* WHAT YOU WILL DO: Can you pull out each line of the data below that includes the word "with"?

::::::

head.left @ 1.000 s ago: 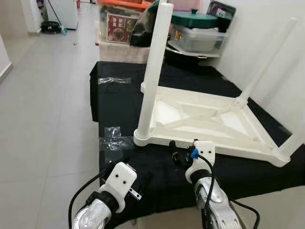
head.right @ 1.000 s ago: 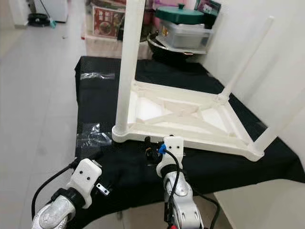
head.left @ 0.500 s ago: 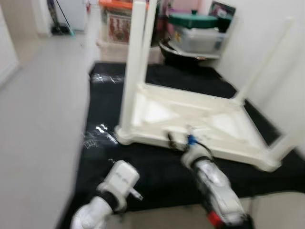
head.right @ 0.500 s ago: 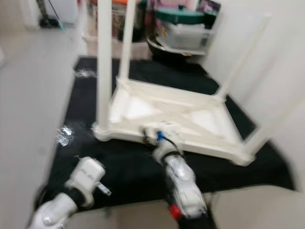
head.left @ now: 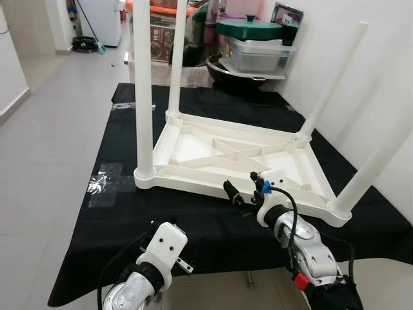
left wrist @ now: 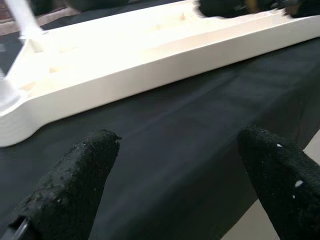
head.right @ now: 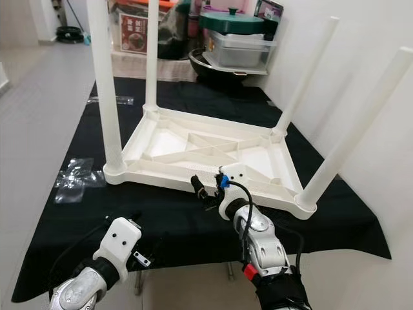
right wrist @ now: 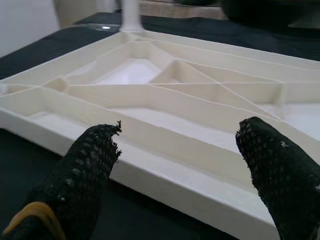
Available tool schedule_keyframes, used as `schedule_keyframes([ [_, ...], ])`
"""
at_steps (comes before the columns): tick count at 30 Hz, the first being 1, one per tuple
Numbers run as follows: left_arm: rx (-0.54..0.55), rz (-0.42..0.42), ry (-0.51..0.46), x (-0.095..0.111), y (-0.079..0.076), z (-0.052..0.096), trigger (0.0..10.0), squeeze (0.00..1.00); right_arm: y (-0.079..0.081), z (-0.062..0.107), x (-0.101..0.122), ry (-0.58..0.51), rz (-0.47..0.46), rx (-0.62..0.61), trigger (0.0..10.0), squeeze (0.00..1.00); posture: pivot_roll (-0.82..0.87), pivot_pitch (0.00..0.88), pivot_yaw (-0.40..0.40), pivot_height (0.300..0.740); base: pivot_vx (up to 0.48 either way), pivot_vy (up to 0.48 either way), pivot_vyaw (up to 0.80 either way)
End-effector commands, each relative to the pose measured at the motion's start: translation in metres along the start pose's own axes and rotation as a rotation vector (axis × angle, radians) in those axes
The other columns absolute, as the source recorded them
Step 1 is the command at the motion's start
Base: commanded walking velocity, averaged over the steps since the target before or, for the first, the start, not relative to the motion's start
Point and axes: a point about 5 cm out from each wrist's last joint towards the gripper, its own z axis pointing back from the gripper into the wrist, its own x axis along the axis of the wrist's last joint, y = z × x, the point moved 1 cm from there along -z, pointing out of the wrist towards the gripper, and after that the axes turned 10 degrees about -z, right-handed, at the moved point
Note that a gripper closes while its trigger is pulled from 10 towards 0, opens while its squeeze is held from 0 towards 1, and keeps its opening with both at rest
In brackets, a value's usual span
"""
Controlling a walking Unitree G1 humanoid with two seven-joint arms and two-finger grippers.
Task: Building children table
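Left tool [left wrist: 175, 165]: low at the near left, over the near edge of the black cloth, its black fingers [left wrist: 75, 180] spread wide and holding nothing.
Clear crumpled plastic wrap [head.right: 76, 179]: on the cloth at the left, near the table frame's near-left corner.
White plastic children's table [head.left: 232, 158]: upside down on the cloth-covered table [head.left: 116, 213], ribbed underside up, four round white legs pointing upward.
Near-left leg [head.left: 142, 90]: upright in its corner socket.
Right tool [head.left: 242, 196]: just beside the middle of the frame's near rail; fingers apart, nothing between them; whether a fingertip touches the rail is hard to tell.
Near-right leg [head.right: 358, 129]: leaning outward to the right.
Far side: lidded storage boxes and a green pot lid [head.left: 248, 28], past the cloth.
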Motion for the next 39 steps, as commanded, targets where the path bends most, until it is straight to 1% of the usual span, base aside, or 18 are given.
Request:
schedule_keyframes([
  [1, -0.01, 0.022, 0.006, -0.001, -0.003, 0.0, 10.0, 0.0, -0.032, 0.009, -0.001, -0.024, -0.028, -0.134, 10.0, 0.0, 0.12, 0.0, -0.164, 0.74, 0.0, 0.0, 0.0],
  [4, -0.009, 0.022, 0.007, -0.001, -0.003, 0.001, 10.0, 0.0, -0.042, 0.013, -0.002, -0.03, -0.029, -0.17, 10.0, 0.0, 0.12, 0.0, -0.164, 0.74, 0.0, 0.0, 0.0],
  [5, -0.01, 0.022, 0.005, -0.001, -0.003, 0.001, 10.0, 0.0, -0.06, 0.021, 0.0, -0.06, -0.016, -0.275, 10.0, 0.0, 0.12, 0.0, -0.162, 0.74, 0.0, 0.0, 0.0],
  [6, -0.01, 0.022, 0.005, -0.001, -0.003, 0.001, 10.0, 0.0, -0.06, 0.021, 0.0, -0.06, -0.016, -0.275, 10.0, 0.0, 0.12, 0.0, -0.162, 0.74, 0.0, 0.0, 0.0],
  [7, -0.01, 0.021, 0.005, -0.001, -0.003, 0.001, 10.0, 0.0, -0.077, 0.033, 0.002, -0.1, -0.007, -0.391, 10.0, 0.0, 0.12, 0.0, -0.155, 0.74, 0.0, 0.0, 0.0],
  [10, -0.01, 0.021, 0.005, -0.001, -0.003, 0.001, 10.0, 0.0, -0.077, 0.033, 0.002, -0.1, -0.007, -0.391, 10.0, 0.0, 0.12, 0.0, -0.155, 0.74, 0.0, 0.0, 0.0],
  [11, -0.015, 0.019, 0.003, -0.001, -0.003, 0.001, 10.0, 0.0, -0.089, 0.048, 0.002, -0.128, 0.024, -0.512, 10.0, 0.0, 0.11, 0.0, -0.152, 0.74, 0.0, 0.0, 0.0],
  [12, -0.015, 0.019, 0.003, -0.001, -0.003, 0.001, 10.0, 0.0, -0.089, 0.048, 0.002, -0.128, 0.024, -0.512, 10.0, 0.0, 0.11, 0.0, -0.152, 0.74, 0.0, 0.0, 0.0],
  [13, -0.022, 0.013, 0.004, -0.002, -0.003, 0.001, 10.0, 0.0, -0.095, 0.068, 0.0, -0.144, 0.052, -0.646, 10.0, 0.0, 0.11, 0.0, -0.141, 0.74, 0.0, 0.0, 0.0],
  [14, -0.022, 0.013, 0.004, -0.002, -0.003, 0.001, 10.0, 0.0, -0.095, 0.068, 0.0, -0.144, 0.052, -0.646, 10.0, 0.0, 0.11, 0.0, -0.141, 0.74, 0.0, 0.0, 0.0],
  [15, -0.028, 0.01, 0.005, -0.002, -0.002, 0.0, 10.0, 0.0, -0.098, 0.082, 0.0, -0.148, 0.079, -0.747, 10.0, 0.0, 0.1, 0.0, -0.138, 0.74, 0.0, 0.0, 0.0],
  [17, -0.028, 0.01, 0.005, -0.002, -0.002, 0.0, 10.0, 0.0, -0.098, 0.082, 0.0, -0.148, 0.079, -0.747, 10.0, 0.0, 0.1, 0.0, -0.138, 0.74, 0.0, 0.0, 0.0],
  [19, -0.033, 0.007, 0.006, -0.003, -0.002, -0.001, 10.0, 0.0, -0.107, 0.093, 0.002, -0.137, 0.085, -0.894, 10.0, 0.0, 0.11, 0.0, -0.131, 0.74, 0.0, 0.0, 0.0],
  [21, -0.035, 0.007, 0.005, -0.003, -0.002, -0.001, 10.0, 0.0, -0.115, 0.092, 0.002, -0.13, 0.043, -0.947, 10.0, 0.0, 0.11, 0.0, -0.132, 0.74, 0.0, 0.0, 0.0],
  [24, -0.033, 0.009, 0.002, -0.002, -0.001, -0.001, 10.0, 0.0, -0.113, 0.076, 0.001, -0.158, -0.086, -0.839, 10.0, 0.0, 0.11, 0.0, -0.13, 0.74, 0.0, 0.0, 0.0],
  [30, -0.03, 0.007, 0.002, -0.002, -0.001, 0.0, 10.0, 0.0, -0.119, 0.064, 0.021, -0.235, -0.064, -0.834, 10.0, 0.0, 0.11, 0.0, -0.13, 0.74, 0.0, 0.0, 0.0],
  [34, -0.03, 0.008, 0.003, -0.001, 0.0, 0.0, 10.0, 0.0, -0.114, 0.054, 0.039, -0.274, -0.044, -0.818, 10.0, 0.0, 0.11, 0.0, -0.132, 0.74, 0.0, 0.0, 0.0],
  [39, -0.029, 0.008, 0.002, -0.001, 0.0, 0.0, 10.0, 0.0, -0.116, 0.051, 0.048, -0.291, -0.028, -0.843, 10.0, 0.0, 0.11, 0.0, -0.135, 0.74, 0.0, 0.0, 0.0],
])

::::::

* RESULT BELOW:
Note that a gripper closes while its trigger is pulled from 10 towards 0, opens while its squeeze is held from 0 towards 1, and keeps its opening with both at rest
Controlling a walking Unitree G1 humanoid with two seven-joint arms and two-finger grippers.

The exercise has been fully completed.